POV-Ray : Newsgroups : povray.general : Status of Moray? : Re: New SDL for POVRay Server Time
5 Jul 2025 09:16:00 EDT (-0400)
  Re: New SDL for POVRay  
From: andrel
Date: 11 Oct 2007 02:40:43
Message: <470DC66D.8020203@hotmail.com>
Patrick Elliott wrote:
> In article <470### [at] hotmailcom>, a_l### [at] hotmailcom 
> says...
>> What I was saying is that we should distinguish between the 'first 
>> creation' and the 'final creation'. Calling both simply 'creation' will 
>>   lead to confusion (as shown is this thread. Much of what you and 
>> Patrck are writing does not make sense to me, because for me 'creation' 
>> is 'final creation').
>>
> How about "intermediary" creations then, just to confuse things more. 
> lol Technically, by your definition, the object is never "created" until 
> the frame in rendered, at least in any system like we are talking about, 
> where each "frame" is defined not by re-running the entire script, but 
> only via the command "in" the script.
> 
> In other words, in the current model we do this:
> 
> render("myfile")
> 
> in a true animation system, we do this:
> 
> 'Set up a bunch of objects.
> ...
> render
> 'Change the objects some.
> ...
> render
> 'Change them some more.
> ...
> render
> 
> The "render" step is explicit in the script, since it only happens 
> "when" all the changes are made, not an external process that just runs 
> an SDL through it, and recalcs the data for everything as it does it, 
> based on the existing clock scheme, which is kind of limited. Mind you, 
> making that change, depending on how it was done, could break existing 
> SDL. Mind you, a command that "requests" the prior behavior could be 
> used to solve that. 

You could also assume that a render command is implicit at the end of 
parsing if none is given.


Note, allowing a "render" command to explicitly tell
> it when you are ready to render the result means you could simply do:
> 
> light {...}
> camera {...}
> plane {...}
> object1 {...}
> render
> object2 {...}
> render
> ...
> 
> And produce a frame by frame set of changes. Could be useful for 
> debugging too. Not sure what is causing a problem, go through one object 
> at a time, until you find a frame where the problem crops up.
> 
> Note: Obviously one thing you can do with this is make the "render" 

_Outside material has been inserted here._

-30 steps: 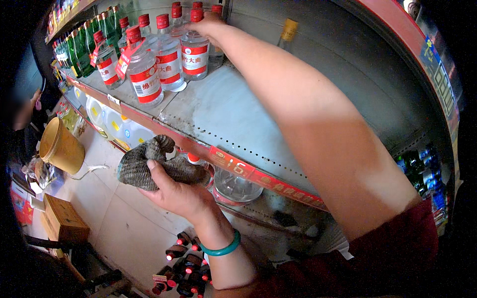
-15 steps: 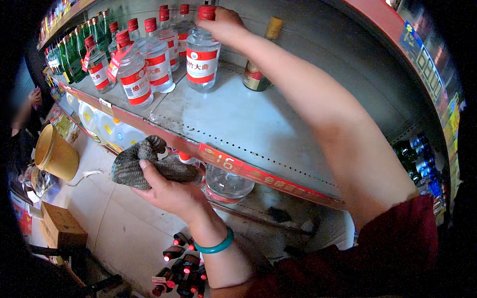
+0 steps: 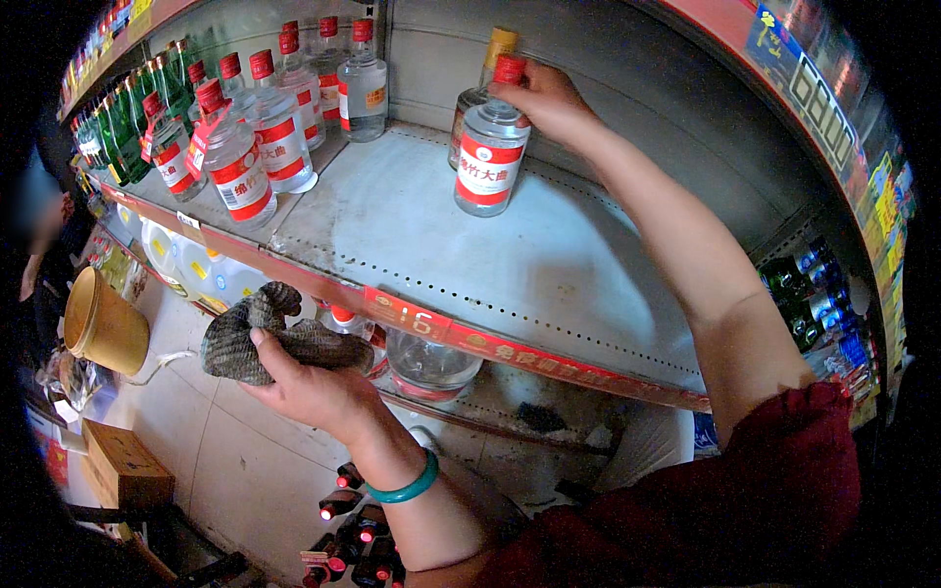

> command do several things. If you haven't set any animation/clock 
> parameters, then it generates the same name each time. If you have set 
> them, it increments a frame count each time you use it, while also 
> incrementing the clock by the predefined amount. Obviously, to limit the 
> need for the definition files currently used, since you might want 
> better control over things, you would want clock data 
> accessable/changable via something like:
> 
> clock.state - on/off
> clock.start_frame
> clock.frame
> clock.end_frame
> clock.increment
> 
> Same possibly even with things like the render size, etc.
> 
> You could conceivably even allow "render" to also allow "render
> (frame_number, fill)". I.e., if you want to freeze frame, instead of 
> generating 10 identical frames you just change the "frame" you are on, 
> then specific that everything between "last frame" and "current frame" 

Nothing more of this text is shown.